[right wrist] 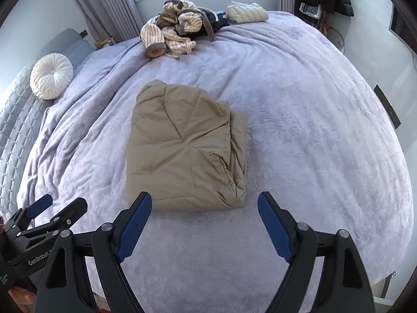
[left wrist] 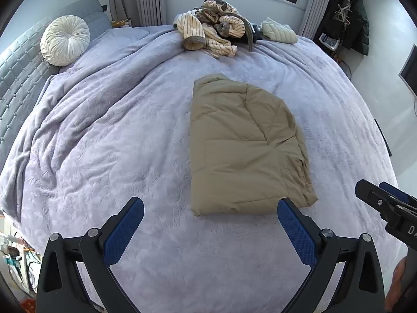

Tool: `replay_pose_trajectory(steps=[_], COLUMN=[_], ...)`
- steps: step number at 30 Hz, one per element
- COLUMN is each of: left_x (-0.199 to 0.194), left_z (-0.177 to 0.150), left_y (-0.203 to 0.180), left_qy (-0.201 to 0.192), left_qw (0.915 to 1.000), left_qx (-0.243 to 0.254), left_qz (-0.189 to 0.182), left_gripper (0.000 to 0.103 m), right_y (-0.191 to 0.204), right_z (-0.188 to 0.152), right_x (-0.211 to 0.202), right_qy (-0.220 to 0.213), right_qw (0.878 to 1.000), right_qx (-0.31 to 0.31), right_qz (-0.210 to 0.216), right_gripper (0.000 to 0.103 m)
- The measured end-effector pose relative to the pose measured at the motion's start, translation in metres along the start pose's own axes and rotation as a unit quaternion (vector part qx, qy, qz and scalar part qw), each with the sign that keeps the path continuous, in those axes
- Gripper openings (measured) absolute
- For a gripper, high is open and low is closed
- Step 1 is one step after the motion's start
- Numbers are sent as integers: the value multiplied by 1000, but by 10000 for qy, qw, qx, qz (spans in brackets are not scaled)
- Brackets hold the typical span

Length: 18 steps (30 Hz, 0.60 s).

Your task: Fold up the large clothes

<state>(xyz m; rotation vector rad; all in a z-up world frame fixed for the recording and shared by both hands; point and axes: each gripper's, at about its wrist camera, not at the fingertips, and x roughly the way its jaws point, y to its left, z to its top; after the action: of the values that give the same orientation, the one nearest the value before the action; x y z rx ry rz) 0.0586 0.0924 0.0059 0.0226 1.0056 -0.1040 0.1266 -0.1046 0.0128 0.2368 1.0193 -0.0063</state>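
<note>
From the left wrist view, a tan quilted garment (left wrist: 245, 146) lies folded into a thick rectangular bundle at the middle of a bed covered by a lavender blanket (left wrist: 117, 143). The left tool (left wrist: 210, 230) hovers over the near part of the blanket, its blue-padded fingers (left wrist: 125, 232) spread wide and holding nothing; the right fingertip sits just in front of the bundle's near right corner. Far across the bed sits a heap of cream striped clothes (left wrist: 211, 28), with a pale folded quilted item (left wrist: 278, 31) to its right. A round white pleated cushion (left wrist: 65, 40) leans on the grey headboard (left wrist: 18, 78) at far left. The right tool (left wrist: 385, 200) enters at the right edge. From the right wrist view, the same tan quilted garment (right wrist: 182, 146) lies centre-left on the lavender blanket (right wrist: 312, 130), layered edges stacked along its right side. The right tool (right wrist: 204, 229) hangs just short of the bundle's near edge, fingers wide apart and empty. The left tool (right wrist: 47, 208) shows at lower left, also spread. The cream striped clothes (right wrist: 169, 28) and the cushion (right wrist: 51, 75) lie beyond.
</note>
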Motion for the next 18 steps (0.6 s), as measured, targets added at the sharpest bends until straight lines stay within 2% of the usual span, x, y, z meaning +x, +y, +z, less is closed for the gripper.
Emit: replay_pose_trajectory(steps=[18], left_x=[-12], left_z=[-8], left_y=[-4], left_qy=[-71], left_qw=[9999], left_qx=[-2], left_qz=[91], left_gripper=[103], right_y=[12], right_z=[-6], right_x=[-10], right_qy=[-86], right_qw=[9998], right_qx=[-146], right_qz=[-123], right_gripper=[86])
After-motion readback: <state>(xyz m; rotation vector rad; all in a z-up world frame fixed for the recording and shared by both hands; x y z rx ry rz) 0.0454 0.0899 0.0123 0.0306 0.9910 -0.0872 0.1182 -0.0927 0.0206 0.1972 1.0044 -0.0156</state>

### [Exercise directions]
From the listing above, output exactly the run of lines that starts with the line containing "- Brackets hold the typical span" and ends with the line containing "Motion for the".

### [Written reply]
- Brackets hold the typical span

Length: 18 steps (30 Hz, 0.60 s).

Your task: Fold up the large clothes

<state>(xyz m; rotation vector rad; all in a z-up world frame fixed for the recording and shared by both hands; point and axes: each gripper's, at about its wrist camera, not at the fingertips, and x roughly the way its jaws point, y to its left, z to its top; after the action: of the values that give the same orientation, the one nearest the value before the action; x y z rx ry rz) 0.0586 0.0924 0.0059 0.0226 1.0056 -0.1040 0.1266 -0.1046 0.0128 0.2368 1.0193 -0.0063</state>
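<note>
From the left wrist view, a tan quilted garment (left wrist: 245, 146) lies folded into a thick rectangular bundle at the middle of a bed covered by a lavender blanket (left wrist: 117, 143). The left tool (left wrist: 210, 230) hovers over the near part of the blanket, its blue-padded fingers (left wrist: 125, 232) spread wide and holding nothing; the right fingertip sits just in front of the bundle's near right corner. Far across the bed sits a heap of cream striped clothes (left wrist: 211, 28), with a pale folded quilted item (left wrist: 278, 31) to its right. A round white pleated cushion (left wrist: 65, 40) leans on the grey headboard (left wrist: 18, 78) at far left. The right tool (left wrist: 385, 200) enters at the right edge. From the right wrist view, the same tan quilted garment (right wrist: 182, 146) lies centre-left on the lavender blanket (right wrist: 312, 130), layered edges stacked along its right side. The right tool (right wrist: 204, 229) hangs just short of the bundle's near edge, fingers wide apart and empty. The left tool (right wrist: 47, 208) shows at lower left, also spread. The cream striped clothes (right wrist: 169, 28) and the cushion (right wrist: 51, 75) lie beyond.
</note>
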Motion for the next 18 steps (0.6 s), as measured, targets added at the sharpest bends until straight lines stay within 2% of the usual span, x, y, z meaning +x, +y, +z, less is closed for the gripper.

The output is done.